PROBLEM DESCRIPTION =
The records that follow must be printed exactly as they are.
START DATA FOR ANALYSIS
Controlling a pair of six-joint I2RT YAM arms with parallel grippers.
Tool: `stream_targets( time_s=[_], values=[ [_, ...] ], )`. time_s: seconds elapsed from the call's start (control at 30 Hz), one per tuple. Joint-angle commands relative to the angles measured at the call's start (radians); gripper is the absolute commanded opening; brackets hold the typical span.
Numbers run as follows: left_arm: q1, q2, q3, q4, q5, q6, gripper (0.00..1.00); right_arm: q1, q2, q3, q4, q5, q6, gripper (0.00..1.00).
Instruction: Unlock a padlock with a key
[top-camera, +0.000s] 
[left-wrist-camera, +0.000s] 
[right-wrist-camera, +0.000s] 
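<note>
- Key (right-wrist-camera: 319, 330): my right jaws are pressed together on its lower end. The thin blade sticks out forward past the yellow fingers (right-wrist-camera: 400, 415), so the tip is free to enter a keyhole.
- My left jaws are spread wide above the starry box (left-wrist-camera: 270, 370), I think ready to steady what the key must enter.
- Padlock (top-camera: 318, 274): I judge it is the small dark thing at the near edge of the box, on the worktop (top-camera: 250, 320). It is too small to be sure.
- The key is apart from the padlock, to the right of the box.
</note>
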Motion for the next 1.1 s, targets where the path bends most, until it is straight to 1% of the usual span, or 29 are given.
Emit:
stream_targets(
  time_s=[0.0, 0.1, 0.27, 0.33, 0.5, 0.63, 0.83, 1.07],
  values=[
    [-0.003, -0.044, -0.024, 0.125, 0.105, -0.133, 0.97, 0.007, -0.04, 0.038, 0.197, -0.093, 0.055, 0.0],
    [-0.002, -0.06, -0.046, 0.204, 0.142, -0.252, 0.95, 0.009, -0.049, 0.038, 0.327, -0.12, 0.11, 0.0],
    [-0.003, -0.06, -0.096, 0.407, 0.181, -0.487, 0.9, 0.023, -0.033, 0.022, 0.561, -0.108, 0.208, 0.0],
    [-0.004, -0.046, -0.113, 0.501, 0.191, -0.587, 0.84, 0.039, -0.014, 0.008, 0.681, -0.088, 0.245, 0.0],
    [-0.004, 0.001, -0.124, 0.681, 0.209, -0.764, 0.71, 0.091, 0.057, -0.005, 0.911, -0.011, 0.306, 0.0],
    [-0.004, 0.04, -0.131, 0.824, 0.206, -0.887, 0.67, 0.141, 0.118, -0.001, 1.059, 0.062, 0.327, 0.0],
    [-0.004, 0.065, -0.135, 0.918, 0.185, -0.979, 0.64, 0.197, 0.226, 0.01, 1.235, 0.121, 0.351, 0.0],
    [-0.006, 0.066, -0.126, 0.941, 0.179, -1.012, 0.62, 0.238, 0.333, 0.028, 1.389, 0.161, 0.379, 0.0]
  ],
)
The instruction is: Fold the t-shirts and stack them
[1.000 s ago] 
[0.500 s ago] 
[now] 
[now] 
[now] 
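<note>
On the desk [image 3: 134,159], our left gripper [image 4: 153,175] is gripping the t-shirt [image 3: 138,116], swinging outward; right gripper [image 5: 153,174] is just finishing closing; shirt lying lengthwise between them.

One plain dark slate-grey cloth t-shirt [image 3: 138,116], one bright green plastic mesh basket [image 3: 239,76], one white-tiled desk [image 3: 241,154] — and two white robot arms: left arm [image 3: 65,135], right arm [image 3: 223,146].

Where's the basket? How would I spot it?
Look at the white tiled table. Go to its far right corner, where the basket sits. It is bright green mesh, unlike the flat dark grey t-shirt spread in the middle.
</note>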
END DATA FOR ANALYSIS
SOLUTION TO THIS TASK =
Controlling a pair of six-joint I2RT YAM arms with parallel grippers.
Tool: `stream_targets( time_s=[_], values=[ [_, ...] ], )`. time_s: seconds elapsed from the call's start (control at 30 Hz), one per tuple. Joint-angle commands relative to the angles measured at the call's start (radians); gripper is the absolute commanded opening; brackets hold the typical span.
Numbers run as follows: left_arm: q1, q2, q3, q4, q5, q6, gripper (0.00..1.00); right_arm: q1, q2, q3, q4, q5, q6, gripper (0.00..1.00).
Instruction: Unlock a padlock with a key
[top-camera, +0.000s] 
[left-wrist-camera, +0.000s] 
[right-wrist-camera, +0.000s] 
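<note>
- Key (right-wrist-camera: 319, 330): my right jaws are pressed together on its lower end. The thin blade sticks out forward past the yellow fingers (right-wrist-camera: 400, 415), so the tip is free to enter a keyhole.
- My left jaws are spread wide above the starry box (left-wrist-camera: 270, 370), I think ready to steady what the key must enter.
- Padlock (top-camera: 318, 274): I judge it is the small dark thing at the near edge of the box, on the worktop (top-camera: 250, 320). It is too small to be sure.
- The key is apart from the padlock, to the right of the box.
</note>
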Motion for the next 1.1 s, targets where the path bends most, until it is straight to 1% of the usual span, or 29 are given.
Emit:
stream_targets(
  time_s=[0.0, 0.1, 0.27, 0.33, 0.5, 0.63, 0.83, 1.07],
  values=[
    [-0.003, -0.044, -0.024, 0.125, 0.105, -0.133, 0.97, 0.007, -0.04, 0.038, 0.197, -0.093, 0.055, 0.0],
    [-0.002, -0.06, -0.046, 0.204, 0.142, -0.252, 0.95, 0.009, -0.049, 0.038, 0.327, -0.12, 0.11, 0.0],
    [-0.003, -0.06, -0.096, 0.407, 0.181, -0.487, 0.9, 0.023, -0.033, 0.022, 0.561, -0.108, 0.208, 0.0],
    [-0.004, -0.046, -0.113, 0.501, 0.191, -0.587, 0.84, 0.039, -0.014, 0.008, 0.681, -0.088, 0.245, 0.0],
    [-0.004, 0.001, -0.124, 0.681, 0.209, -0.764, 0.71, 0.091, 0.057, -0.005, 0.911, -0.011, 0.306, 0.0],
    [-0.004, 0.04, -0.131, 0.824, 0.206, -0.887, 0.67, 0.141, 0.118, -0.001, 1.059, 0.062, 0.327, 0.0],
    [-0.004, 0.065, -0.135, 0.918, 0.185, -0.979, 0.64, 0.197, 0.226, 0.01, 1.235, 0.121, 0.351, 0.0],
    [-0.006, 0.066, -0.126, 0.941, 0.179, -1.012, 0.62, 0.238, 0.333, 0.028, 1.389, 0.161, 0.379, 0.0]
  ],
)
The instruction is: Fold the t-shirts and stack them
[1.000 s ago] 
[0.500 s ago] 
[now] 
[now] 
[now] 
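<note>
On the desk [image 3: 134,159], our left gripper [image 4: 153,175] is gripping the t-shirt [image 3: 138,116], swinging outward; right gripper [image 5: 153,174] is just finishing closing; shirt lying lengthwise between them.

One plain dark slate-grey cloth t-shirt [image 3: 138,116], one bright green plastic mesh basket [image 3: 239,76], one white-tiled desk [image 3: 241,154] — and two white robot arms: left arm [image 3: 65,135], right arm [image 3: 223,146].

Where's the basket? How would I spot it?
Look at the white tiled table. Go to its far right corner, where the basket sits. It is bright green mesh, unlike the flat dark grey t-shirt spread in the middle.
</note>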

The answer contains nothing further.